■ **Task directions**
Below are the records; print them all without any alteration.
⟨
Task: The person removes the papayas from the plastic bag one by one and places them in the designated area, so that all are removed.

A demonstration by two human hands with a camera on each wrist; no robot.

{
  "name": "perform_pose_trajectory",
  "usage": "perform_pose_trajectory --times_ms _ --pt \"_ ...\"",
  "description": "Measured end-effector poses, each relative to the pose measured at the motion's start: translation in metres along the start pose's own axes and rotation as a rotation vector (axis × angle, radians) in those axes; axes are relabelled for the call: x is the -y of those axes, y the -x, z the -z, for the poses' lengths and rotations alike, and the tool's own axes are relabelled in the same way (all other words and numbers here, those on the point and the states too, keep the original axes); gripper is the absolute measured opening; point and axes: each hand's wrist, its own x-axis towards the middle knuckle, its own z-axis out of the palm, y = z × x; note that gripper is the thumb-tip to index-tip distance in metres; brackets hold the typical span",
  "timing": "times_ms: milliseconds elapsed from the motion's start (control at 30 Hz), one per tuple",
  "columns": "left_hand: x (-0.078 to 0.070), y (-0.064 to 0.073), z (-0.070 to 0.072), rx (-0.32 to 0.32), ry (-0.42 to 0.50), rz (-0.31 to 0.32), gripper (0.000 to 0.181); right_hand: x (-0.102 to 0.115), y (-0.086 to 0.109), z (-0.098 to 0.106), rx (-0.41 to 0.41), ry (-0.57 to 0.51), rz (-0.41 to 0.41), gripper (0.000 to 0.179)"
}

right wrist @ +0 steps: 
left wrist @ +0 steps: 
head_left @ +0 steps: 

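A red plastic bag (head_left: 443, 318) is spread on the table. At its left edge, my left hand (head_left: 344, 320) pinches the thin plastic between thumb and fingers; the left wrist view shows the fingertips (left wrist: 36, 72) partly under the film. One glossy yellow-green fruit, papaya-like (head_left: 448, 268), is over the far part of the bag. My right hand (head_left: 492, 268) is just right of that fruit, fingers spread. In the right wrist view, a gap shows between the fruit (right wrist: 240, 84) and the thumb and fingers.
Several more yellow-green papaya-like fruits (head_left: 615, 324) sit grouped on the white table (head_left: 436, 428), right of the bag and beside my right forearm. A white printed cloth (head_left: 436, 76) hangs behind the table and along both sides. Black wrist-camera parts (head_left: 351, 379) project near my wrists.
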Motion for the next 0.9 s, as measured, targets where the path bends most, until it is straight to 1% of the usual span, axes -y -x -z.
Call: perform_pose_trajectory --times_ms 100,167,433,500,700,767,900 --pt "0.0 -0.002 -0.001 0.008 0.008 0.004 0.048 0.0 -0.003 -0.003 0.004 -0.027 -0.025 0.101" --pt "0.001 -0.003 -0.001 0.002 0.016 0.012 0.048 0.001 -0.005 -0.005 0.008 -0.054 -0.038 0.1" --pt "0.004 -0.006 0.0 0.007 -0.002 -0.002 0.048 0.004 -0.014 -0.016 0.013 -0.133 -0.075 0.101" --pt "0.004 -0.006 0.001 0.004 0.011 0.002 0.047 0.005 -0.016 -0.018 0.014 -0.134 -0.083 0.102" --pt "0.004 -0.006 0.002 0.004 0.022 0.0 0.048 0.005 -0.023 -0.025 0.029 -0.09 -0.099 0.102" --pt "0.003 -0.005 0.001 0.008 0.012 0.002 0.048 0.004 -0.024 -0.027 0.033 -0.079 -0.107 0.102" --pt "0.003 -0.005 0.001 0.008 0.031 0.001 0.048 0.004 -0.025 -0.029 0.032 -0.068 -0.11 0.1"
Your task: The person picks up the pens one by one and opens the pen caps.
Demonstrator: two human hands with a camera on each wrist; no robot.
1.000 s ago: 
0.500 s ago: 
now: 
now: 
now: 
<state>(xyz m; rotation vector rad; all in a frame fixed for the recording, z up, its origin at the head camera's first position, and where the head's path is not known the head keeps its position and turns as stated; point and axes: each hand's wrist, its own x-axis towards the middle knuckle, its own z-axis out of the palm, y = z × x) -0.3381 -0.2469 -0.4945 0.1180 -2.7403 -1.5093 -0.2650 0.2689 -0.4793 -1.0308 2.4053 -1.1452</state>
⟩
■ **Answer for this exercise**
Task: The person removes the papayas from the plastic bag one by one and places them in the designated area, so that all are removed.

A demonstration by two human hands with a camera on each wrist; no robot.

{
  "name": "perform_pose_trajectory",
  "usage": "perform_pose_trajectory --times_ms _ --pt \"_ ...\"",
  "description": "Measured end-effector poses, each relative to the pose measured at the motion's start: translation in metres along the start pose's own axes and rotation as a rotation vector (axis × angle, radians) in those axes; axes are relabelled for the call: x is the -y of those axes, y the -x, z the -z, for the poses' lengths and rotations alike, and the tool's own axes are relabelled in the same way (all other words and numbers here, those on the point and the states too, keep the original axes); gripper is the absolute measured opening; point and axes: each hand's wrist, its own x-axis towards the middle knuckle, its own z-axis out of the palm, y = z × x; note that gripper is the thumb-tip to index-tip distance in metres; brackets hold the typical span",
  "timing": "times_ms: milliseconds elapsed from the motion's start (control at 30 Hz), one per tuple",
  "columns": "left_hand: x (-0.078 to 0.070), y (-0.064 to 0.073), z (-0.070 to 0.072), rx (-0.32 to 0.32), ry (-0.42 to 0.50), rz (-0.31 to 0.32), gripper (0.000 to 0.181); right_hand: x (-0.102 to 0.115), y (-0.086 to 0.109), z (-0.098 to 0.106), rx (-0.41 to 0.41), ry (-0.57 to 0.51), rz (-0.41 to 0.41), gripper (0.000 to 0.179)"
}

right wrist @ +0 steps: 
left wrist @ +0 steps: 
head_left @ +0 steps: 

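A red plastic bag (head_left: 443, 318) is spread on the table. At its left edge, my left hand (head_left: 344, 320) pinches the thin plastic between thumb and fingers; the left wrist view shows the fingertips (left wrist: 36, 72) partly under the film. One glossy yellow-green fruit, papaya-like (head_left: 448, 268), is over the far part of the bag. My right hand (head_left: 492, 268) is just right of that fruit, fingers spread. In the right wrist view, a gap shows between the fruit (right wrist: 240, 84) and the thumb and fingers.
Several more yellow-green papaya-like fruits (head_left: 615, 324) sit grouped on the white table (head_left: 436, 428), right of the bag and beside my right forearm. A white printed cloth (head_left: 436, 76) hangs behind the table and along both sides. Black wrist-camera parts (head_left: 351, 379) project near my wrists.
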Motion for the next 0.9 s, as measured, targets where the path bends most, until it is straight to 1% of the usual span, axes -y -x -z.
Call: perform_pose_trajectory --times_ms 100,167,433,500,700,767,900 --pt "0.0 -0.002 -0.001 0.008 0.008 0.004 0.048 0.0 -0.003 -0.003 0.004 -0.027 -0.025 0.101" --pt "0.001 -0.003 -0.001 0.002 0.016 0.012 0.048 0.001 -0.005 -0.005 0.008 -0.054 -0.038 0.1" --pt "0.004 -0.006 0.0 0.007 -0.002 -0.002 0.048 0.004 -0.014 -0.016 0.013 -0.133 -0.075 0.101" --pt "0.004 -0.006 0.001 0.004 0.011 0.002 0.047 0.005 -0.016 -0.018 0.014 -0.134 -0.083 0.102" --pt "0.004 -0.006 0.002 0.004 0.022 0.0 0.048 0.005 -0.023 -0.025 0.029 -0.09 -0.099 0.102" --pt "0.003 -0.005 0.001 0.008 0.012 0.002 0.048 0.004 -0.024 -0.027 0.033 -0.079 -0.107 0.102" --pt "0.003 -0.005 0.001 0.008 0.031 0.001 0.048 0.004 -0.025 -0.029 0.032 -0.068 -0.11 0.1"
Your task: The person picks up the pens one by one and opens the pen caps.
Demonstrator: two human hands with a camera on each wrist; no robot.
1.000 s ago: 
0.500 s ago: 
now: 
now: 
now: 
<state>(xyz m; rotation vector rad; all in a frame fixed for the recording, z up, its origin at the head camera's first position, and where the head's path is not known the head keeps its position and turns as stated; point and axes: each hand's wrist, its own x-axis towards the middle knuckle, its own z-axis out of the palm, y = z × x) -0.3381 -0.2469 -0.4945 0.1180 -2.7403 -1.5093 -0.2650 0.2689 -0.4793 -1.0308 2.4053 -1.1452</state>

No part of the exercise is left unanswered.